Thursday, May 5, 2011



Don't kneel to the enemy!
my mother called after me, loud,
slipping away to join the generations
of that motto in our family,
going back to the days of the Tzar.

My mother looked like Anne Frank,
except that she survived –
named me for the heroine
of a Polish author who wrote,
“Not that soon he’ll be free,

but that he goes with an angel.”
But who was my enemy, my angel?
Those who had tried to destroy
all that was different in me, wild –
they seemed pathetic now,

stunted souls who wanted to keep
everyone the color of shadow.
Was there an enemy inside,
one whom I knew and loved,
“the spirit that denies”?

Or was that an angel who goes
with me because I am blind
and need a guide who says No
to the glitter and dross of the world –
an angel of silence in Mary’s blue,

veiled with dark hair and a tranquil smile.
Rilke wrote: Life always says
both Yes and No. My beloved
Adversary or the angel that goes with me
says Yes only to my mother’s words:

Do not kneel to anyone –
that harsh blessing, or is it a warning,
is it duty, or is it love – in the name of
the Mother, the Daughter,
and the Holy Ghost of not giving up.

~ Oriana


In Eliot’s “The Wasteland,” there is this interesting passage:

"Who is the third who walks always beside you?
When I count, there are only you and I together
But when I look ahead up the white road
There is always another one walking beside you
Gliding wrapt in a brown mantle, hooded
I do not know whether a man or a woman
—But who is that on the other side of you?"

~ Critics explain that this is the mirage of a “benign companion” witnessed by Arctic explorers when they are near death. My angel is in “Mary’s blue,” and though she has something to do with the deadline of death, the immediate concern is how to make the best use of what time remains.

The point of a useful fiction is to help us live to the fullest. Most of us know better than to insist that this fiction is a literal fact. If I invoke the figure of an angel who goes with me, it’s not an angel from so many paintings, with huge magnificent wings and a beautiful boy-girl face – though I am sure that having seen scores of such painted angels did have its effect. No, the angel is a metaphor, but imagining an actual figure or maybe voice or a distant light helps to constellate the idea that my work has some impact, some meaning. If we always insist on rational proof, we may end up like Don Quixote, who died because he regained his reason, and, alas, lost his reason for living.

One of my favorite Polish poets is the magician and metaphysician and weeping clown, Konstanty Ildefons Galczynski, who liked to call himself an “angelologist.” For him the life of the imagination was sacred. On his tombstone, he said, he wants these words:

Liryka, liryka, tkliwa dynamika,
angelologia i dal.

With the warning that all music is lost in the literal translation, here is my attempt:

Lyricism, lyricism,
the tender dynamics,
angelology and distance.

(Or, rather than "lyricisim" -- lyrical poetry. Let me try a less literal translation:

Lyrical poetry, ah, the tenderness,
angelology and the distant fields.

A little better, but the rhyme is still lost, the music is still lost. As Milosz remarked, "One must be translatable.")

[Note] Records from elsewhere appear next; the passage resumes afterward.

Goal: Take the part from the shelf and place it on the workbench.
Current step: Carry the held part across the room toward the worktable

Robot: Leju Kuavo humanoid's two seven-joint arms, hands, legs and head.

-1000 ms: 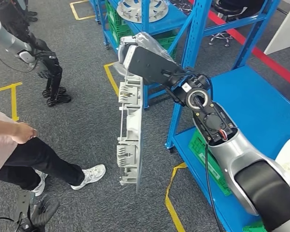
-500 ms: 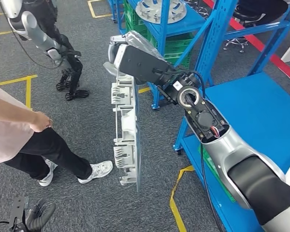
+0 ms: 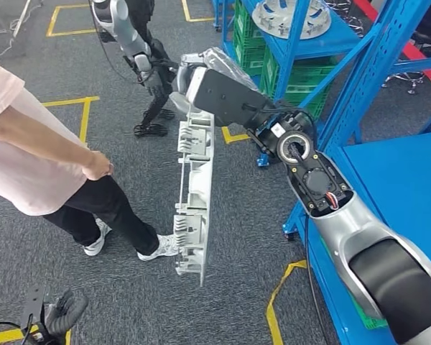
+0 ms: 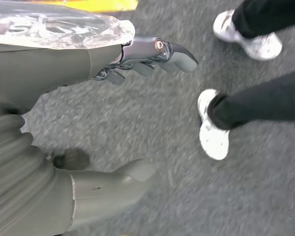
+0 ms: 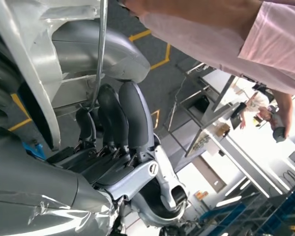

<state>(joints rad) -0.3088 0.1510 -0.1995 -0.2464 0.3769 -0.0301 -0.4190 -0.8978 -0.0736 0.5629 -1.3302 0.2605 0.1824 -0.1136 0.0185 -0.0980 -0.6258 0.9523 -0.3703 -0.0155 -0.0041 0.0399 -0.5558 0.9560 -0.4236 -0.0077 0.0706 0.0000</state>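
Right hand (image 3: 194,83) is gripping the top end of the part (image 3: 194,194), a long pale grey ribbed plastic moulding that's hanging straight down over the grey carpet (image 3: 121,302), roughly dead centre in the head view. In the right wrist view the dark fingers (image 5: 129,115) are curling tight around the part's edge (image 5: 34,73), thumb on the other side. Left hand (image 4: 112,113) is hanging low at about 7 o'clock, holding nothing, with its fingers (image 4: 149,54) stretched out side by side and the thumb (image 4: 116,179) well apart from them. Blue shelf (image 3: 311,65) is sitting off at 1 o'clock. A person (image 3: 45,158) in a pink top is standing at 9 o'clock, white sneakers (image 3: 161,246) just beside the part's lower end. Another robot (image 3: 134,43) is standing at 11 o'clock.
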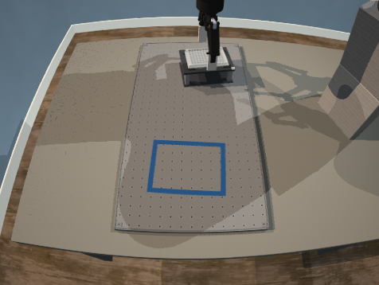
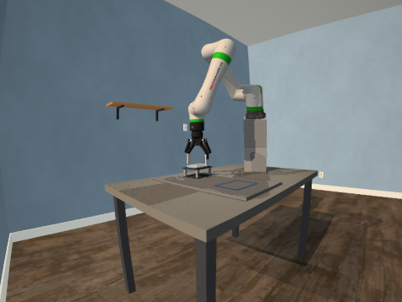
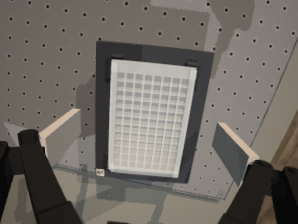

His wishes were disregarded. But “angelology and distance” stayed with me. “Distance” is a pathetic choice, I admit, for rending the short but soulful syllable of dal, the emotionally rich Polish word for the mystery and allure of all that is faraway. That little word with the dissolving final “l” contains in it riding off into the sunset, and also the horizon, and fog too, with roadside willows marching off into the grayish whiteness and disappearing.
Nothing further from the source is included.